But the notion of invention also captures something true about the experience of doing mathematics, in his view. “At times,” he says, “I seem to be engaged in an analysis of my thought processes or other people’s thought processes while doing mathematics.” All aspects of these experiences, he argues, need to be included in these discussions.

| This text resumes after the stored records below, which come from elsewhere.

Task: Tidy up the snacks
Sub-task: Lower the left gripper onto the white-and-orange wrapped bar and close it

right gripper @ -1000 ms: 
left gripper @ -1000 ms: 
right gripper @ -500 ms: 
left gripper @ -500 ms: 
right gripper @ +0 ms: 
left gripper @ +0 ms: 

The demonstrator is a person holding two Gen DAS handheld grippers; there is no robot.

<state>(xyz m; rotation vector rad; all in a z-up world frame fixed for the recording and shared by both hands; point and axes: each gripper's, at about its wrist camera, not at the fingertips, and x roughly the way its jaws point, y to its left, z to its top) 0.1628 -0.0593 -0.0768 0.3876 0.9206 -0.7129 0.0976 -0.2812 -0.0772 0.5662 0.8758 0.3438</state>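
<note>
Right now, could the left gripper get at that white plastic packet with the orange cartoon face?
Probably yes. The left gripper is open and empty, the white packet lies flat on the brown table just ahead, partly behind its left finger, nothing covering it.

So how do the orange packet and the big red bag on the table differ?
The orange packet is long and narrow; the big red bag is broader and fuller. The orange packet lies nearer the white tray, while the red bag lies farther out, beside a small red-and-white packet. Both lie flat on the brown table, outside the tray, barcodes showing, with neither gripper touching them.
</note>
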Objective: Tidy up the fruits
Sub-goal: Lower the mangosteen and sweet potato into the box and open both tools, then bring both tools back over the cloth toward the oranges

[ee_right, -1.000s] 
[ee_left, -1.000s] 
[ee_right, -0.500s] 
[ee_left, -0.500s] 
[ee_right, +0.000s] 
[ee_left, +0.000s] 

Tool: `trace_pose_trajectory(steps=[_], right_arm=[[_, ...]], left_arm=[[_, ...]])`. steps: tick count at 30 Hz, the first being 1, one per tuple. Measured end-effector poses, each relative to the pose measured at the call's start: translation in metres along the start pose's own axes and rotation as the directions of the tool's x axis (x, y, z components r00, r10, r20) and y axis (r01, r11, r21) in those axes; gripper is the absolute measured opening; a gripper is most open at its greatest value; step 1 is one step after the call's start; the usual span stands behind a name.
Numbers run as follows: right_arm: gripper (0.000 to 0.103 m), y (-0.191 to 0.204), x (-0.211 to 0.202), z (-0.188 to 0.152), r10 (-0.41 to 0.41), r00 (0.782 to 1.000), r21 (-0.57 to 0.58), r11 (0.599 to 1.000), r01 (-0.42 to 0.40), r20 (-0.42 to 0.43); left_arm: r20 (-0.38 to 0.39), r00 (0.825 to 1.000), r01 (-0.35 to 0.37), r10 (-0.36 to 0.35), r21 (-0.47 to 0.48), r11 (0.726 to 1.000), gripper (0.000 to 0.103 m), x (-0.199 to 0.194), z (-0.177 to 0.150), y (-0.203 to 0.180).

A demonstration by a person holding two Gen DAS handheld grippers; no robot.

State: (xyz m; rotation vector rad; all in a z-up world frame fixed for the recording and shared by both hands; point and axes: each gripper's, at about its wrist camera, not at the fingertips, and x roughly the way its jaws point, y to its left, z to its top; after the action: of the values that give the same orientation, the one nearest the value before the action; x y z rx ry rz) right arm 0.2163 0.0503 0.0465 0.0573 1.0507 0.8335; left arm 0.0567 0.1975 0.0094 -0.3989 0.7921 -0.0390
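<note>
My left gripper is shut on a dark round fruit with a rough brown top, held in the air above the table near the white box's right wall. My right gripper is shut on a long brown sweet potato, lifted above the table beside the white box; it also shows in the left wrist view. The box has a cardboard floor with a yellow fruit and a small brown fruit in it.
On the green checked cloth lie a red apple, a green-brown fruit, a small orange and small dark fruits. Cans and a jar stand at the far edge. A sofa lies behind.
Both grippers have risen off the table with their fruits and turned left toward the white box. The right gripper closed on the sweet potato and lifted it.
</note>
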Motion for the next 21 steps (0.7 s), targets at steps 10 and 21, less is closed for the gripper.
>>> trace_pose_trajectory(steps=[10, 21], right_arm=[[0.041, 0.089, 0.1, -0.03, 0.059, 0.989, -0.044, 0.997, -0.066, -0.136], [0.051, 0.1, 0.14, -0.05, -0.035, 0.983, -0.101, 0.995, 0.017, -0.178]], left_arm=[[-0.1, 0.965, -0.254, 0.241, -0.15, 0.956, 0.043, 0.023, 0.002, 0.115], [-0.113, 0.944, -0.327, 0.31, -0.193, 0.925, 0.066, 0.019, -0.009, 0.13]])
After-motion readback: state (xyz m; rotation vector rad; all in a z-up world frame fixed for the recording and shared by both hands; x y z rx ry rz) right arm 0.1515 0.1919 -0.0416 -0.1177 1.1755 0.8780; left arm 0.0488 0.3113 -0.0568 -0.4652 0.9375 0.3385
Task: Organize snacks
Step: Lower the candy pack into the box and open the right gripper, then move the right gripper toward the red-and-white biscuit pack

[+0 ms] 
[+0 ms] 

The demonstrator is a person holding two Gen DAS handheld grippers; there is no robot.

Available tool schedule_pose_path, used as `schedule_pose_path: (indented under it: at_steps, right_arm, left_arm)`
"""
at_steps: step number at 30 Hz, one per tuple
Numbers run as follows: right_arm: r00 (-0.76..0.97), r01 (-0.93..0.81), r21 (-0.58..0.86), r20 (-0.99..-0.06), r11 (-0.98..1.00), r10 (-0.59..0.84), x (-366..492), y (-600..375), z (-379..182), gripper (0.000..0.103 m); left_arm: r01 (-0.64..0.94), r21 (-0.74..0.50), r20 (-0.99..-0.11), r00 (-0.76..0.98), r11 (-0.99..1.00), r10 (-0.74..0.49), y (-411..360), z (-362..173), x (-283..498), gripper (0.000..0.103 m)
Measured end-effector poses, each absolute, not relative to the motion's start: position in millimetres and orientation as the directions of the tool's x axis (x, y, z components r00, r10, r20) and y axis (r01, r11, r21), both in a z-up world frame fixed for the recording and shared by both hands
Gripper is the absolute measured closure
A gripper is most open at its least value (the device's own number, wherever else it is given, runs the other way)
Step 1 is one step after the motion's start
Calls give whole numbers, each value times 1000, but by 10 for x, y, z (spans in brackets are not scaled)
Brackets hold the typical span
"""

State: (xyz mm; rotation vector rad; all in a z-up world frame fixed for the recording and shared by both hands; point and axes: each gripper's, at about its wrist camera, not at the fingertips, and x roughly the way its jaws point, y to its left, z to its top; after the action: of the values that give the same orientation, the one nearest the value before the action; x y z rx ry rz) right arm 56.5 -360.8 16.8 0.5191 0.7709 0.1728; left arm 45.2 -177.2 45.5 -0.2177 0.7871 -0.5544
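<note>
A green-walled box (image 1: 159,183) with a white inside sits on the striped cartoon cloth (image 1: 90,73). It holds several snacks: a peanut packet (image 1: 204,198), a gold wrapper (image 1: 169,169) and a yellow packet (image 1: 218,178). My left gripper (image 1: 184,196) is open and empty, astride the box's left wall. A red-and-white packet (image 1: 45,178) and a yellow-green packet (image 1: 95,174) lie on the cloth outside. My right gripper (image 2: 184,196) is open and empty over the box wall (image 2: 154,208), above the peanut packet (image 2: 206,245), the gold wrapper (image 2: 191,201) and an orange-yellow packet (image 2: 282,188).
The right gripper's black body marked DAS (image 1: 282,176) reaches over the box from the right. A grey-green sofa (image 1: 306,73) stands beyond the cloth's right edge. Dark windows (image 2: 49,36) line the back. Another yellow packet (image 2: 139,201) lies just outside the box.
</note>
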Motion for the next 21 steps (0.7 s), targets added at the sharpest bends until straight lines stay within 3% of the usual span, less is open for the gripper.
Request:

“One thing is — I believe — incontestable,” he writes. “If you engage in mathematics long enough, you bump into The Question, and it won’t just go away. If we wish to pay homage to the passionate felt experience that makes it so wonderful to think mathematics, we had better pay attention to it.”
References:
Hersh, R. 2008. On Platonism. European Mathematical Society Newsletter (June). http://www.ems-ph.org/journals/journal.php?jrn=news.
Mazur, B. 2008. Mathematical Platonism and its Opposites. European Mathematical Society Newsletter (June). http://www.ems-ph.org/journals/journal.php?jrn=news.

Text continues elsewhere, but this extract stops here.